Esa proporción es la razón por la que nuestro pipeline de generación con IA funciona en producción. También es la razón por la que la mayoría de la UI empresarial generada por IA no funciona.
El problema de generar código directamente
Cuando un modelo genera un componente React, toma cientos de micro-decisiones. Nombres de variables, gestión de estado, enfoque de CSS, manejo de errores, obtención de datos. Ejecute el mismo prompt dos veces y obtendrá dos implementaciones funcionales que no comparten casi ninguna estructura. Para una demo, eso está bien. Para un sistema empresarial en producción, es inaceptable.
Las empresas necesitan reproducibilidad. Necesitan auditabilidad. Necesitan poder señalar una pantalla y demostrar exactamente qué hace, quién puede ver qué y cómo se calculó un número. La generación de código libre no puede ofrecer nada de eso a nivel arquitectónico.
La idea que cambió nuestro enfoque
Pasamos aproximadamente seis meses probando diferentes estrategias de generación antes de llegar a la regla que lo reorganizó todo. No generar la aplicación. Generar la descripción de la aplicación.

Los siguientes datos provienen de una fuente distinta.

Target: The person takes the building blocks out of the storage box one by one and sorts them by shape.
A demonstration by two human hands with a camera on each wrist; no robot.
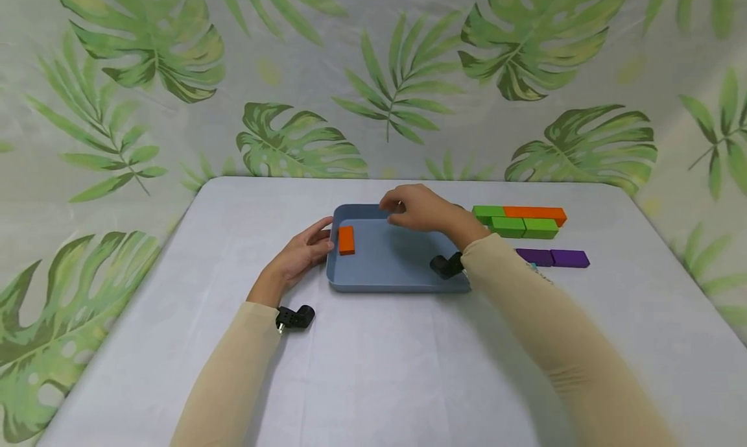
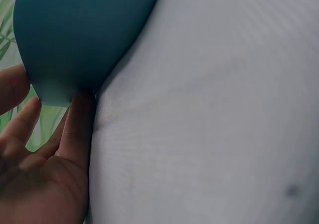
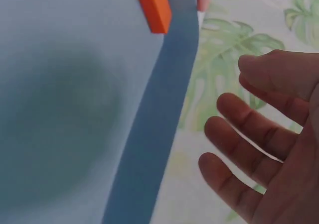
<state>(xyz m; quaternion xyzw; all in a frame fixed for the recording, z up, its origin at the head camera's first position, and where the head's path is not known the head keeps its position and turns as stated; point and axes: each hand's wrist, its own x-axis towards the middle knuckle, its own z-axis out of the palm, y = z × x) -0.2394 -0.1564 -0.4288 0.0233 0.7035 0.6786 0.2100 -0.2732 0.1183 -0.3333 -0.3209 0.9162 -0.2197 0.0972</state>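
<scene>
A blue-grey tray (image 1: 385,268) lies on the white table. Inside it, along the left wall, is an orange block (image 1: 347,241), also seen at the top of the right wrist view. My left hand (image 1: 300,257) touches the tray's outer left wall with its fingertips; in the left wrist view these fingers (image 2: 75,129) are loosely spread against the wall's lower edge. Over the tray's back part hovers my right hand (image 1: 421,210). In the right wrist view this hand has relaxed, slightly bent fingers (image 3: 244,127) with nothing between them.
Right of the tray, several green blocks (image 1: 541,228) lie by a long orange piece (image 1: 535,215). Nearer the front are purple blocks (image 1: 570,259), partly hidden by my right sleeve (image 1: 525,291). A leaf-patterned cloth (image 1: 397,77) hangs behind the table.
</scene>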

Un JSON descriptor especifica qué hace una pantalla. Sus campos, layout, reglas de validación, fuentes de datos, permisos y acciones. No dice nada sobre cómo se renderiza esa pantalla. El framework es dueño del renderizado, de manera determinista, de la misma forma cada vez.

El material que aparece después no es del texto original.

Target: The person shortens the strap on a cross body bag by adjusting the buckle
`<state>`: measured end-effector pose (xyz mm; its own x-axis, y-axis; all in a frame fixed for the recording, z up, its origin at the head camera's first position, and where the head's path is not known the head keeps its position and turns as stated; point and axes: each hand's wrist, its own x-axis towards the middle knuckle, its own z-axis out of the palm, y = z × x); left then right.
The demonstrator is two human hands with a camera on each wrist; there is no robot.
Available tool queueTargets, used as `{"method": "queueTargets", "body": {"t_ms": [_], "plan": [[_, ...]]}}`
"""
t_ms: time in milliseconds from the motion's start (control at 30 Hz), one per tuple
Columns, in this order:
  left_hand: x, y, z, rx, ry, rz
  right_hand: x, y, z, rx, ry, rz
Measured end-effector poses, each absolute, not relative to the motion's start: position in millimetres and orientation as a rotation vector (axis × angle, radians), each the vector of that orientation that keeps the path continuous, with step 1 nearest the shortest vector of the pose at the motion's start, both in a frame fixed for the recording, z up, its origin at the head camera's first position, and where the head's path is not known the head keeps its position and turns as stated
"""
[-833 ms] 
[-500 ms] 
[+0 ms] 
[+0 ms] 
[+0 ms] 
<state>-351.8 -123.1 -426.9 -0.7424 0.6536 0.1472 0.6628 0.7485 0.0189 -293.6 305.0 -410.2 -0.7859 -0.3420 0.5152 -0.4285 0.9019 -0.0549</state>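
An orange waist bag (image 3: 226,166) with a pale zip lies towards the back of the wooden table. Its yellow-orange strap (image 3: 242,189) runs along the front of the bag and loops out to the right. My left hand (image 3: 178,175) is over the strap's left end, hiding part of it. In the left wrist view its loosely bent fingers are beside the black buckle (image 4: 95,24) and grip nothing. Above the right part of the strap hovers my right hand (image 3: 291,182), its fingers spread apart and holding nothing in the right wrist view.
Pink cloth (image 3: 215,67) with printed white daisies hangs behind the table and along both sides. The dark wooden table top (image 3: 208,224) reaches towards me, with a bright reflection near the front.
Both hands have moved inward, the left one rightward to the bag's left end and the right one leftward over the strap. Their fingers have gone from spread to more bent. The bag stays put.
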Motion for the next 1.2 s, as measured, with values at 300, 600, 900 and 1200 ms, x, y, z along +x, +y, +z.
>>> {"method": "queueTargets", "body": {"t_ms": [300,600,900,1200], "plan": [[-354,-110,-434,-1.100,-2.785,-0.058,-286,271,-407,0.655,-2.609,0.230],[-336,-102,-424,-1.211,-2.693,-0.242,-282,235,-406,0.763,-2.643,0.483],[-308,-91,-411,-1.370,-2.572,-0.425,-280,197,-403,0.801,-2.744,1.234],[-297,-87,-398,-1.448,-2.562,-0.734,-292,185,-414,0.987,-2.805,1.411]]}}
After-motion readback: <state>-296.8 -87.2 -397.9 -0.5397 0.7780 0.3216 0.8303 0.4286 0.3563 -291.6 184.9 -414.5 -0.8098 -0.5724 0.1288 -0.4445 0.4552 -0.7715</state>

Cómo luce un descriptor en la práctica
Un descriptor típico de pantalla de lista declara el endpoint de la fuente de datos y los parámetros de consulta, las columnas con tipos y comportamiento de ordenamiento, la configuración de filtros y búsqueda, las acciones disponibles y sus requisitos de permisos, y cualquier relación master-detail con otras entidades.
Eso es todo. Sin JSX, sin manejadores de eventos, sin estilos. El framework maneja el renderizado, el cliente de API maneja la red, y la capa de permisos maneja el control de acceso. El descriptor es más fácil de escribir, más fácil de revisar y dramáticamente más fácil de modificar.

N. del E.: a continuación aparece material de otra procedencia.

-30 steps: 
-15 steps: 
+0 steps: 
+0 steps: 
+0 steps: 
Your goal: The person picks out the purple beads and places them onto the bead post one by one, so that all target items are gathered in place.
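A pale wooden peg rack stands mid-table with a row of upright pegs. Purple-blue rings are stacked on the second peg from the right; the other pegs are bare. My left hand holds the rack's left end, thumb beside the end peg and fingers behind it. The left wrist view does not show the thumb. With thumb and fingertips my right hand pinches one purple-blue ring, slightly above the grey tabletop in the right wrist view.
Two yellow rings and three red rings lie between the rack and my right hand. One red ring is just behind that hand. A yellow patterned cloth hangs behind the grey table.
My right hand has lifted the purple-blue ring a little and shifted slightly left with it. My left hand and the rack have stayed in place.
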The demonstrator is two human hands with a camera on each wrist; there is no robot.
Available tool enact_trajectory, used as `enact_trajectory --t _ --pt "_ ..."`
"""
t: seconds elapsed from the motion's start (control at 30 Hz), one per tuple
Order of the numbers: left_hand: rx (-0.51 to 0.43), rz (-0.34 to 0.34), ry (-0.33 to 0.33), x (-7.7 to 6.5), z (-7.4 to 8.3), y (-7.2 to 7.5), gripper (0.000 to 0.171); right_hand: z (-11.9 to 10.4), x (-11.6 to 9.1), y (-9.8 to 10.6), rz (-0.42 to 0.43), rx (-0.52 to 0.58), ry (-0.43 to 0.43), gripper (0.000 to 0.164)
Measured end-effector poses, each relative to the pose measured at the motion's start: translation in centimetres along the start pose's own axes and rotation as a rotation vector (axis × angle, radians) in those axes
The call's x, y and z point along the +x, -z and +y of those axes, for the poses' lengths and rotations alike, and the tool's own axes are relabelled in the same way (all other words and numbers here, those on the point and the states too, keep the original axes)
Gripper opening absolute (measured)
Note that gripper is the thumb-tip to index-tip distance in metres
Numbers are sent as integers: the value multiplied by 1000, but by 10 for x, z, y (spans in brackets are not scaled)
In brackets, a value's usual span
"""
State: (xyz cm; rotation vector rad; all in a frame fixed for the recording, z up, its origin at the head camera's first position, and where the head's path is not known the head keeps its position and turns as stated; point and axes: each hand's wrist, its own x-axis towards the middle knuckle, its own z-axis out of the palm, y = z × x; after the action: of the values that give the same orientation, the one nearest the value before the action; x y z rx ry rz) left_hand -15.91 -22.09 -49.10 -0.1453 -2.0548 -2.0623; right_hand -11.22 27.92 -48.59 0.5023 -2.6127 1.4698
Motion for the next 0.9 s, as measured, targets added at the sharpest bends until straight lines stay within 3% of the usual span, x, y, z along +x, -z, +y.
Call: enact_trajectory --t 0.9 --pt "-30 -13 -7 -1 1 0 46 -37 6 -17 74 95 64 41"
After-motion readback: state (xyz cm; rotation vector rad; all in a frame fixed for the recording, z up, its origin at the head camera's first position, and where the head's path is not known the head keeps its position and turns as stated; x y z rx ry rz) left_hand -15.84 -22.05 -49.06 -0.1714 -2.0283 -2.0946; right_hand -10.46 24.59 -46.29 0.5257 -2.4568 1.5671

Por qué esto importa para la generación con IA
Dirigir el modelo hacia descriptors en lugar de código cambia cuatro cosas a la vez.
Eficiencia de tokens. Un descriptor es aproximadamente 10x más pequeño que el componente equivalente. La generación es más rápida y económica, y la ventana de contexto alberga más del sistema circundante.
Consistencia. El framework renderiza cada descriptor de manera idéntica. No hay deriva arquitectónica entre pantallas escritas el lunes y pantallas escritas el martes.
Revisabilidad. Un product manager puede leer un JSON descriptor y entender la pantalla. No puede leer 400 líneas de TypeScript, y no debería tener que hacerlo.
Comparabilidad de diferencias. Cuando un descriptor cambia, el diff muestra el cambio semántico real. “Se agregó columna Priority, tipo select, opciones High/Medium/Low.” Ese es un artefacto significativo para un revisor humano o un auditor SOX.
La válvula de escape
Los descriptors no son universales. Algunas pantallas necesitan componentes personalizados, layouts inusuales o comportamientos que el framework no anticipa. Manejamos eso con una sola regla: cualquier descriptor puede referenciar un componente personalizado escrito en TypeScript estándar.
En nuestros despliegues, el framework cubre aproximadamente el 90% de las pantallas empresariales. El 10% restante usa código personalizado donde su complejidad se justifica. Incluso esos componentes personalizados heredan los patrones del framework para acceso a datos, permisos y manejo de errores.
La ventaja acumulativa
Cada nuevo descriptor hace al sistema más inteligente. La IA aprende de los descriptors existentes para redactar mejores. La biblioteca de componentes absorbe los casos límite a medida que aparecen. Los patrones resueltos una vez quedan disponibles para cada pantalla futura.
Con el tiempo, el sistema converge hacia un estado donde generar una nueva pantalla empresarial toma segundos y la salida está lista para producción de inmediato. No porque el modelo se hizo más inteligente. Porque hicimos el problema más pequeño.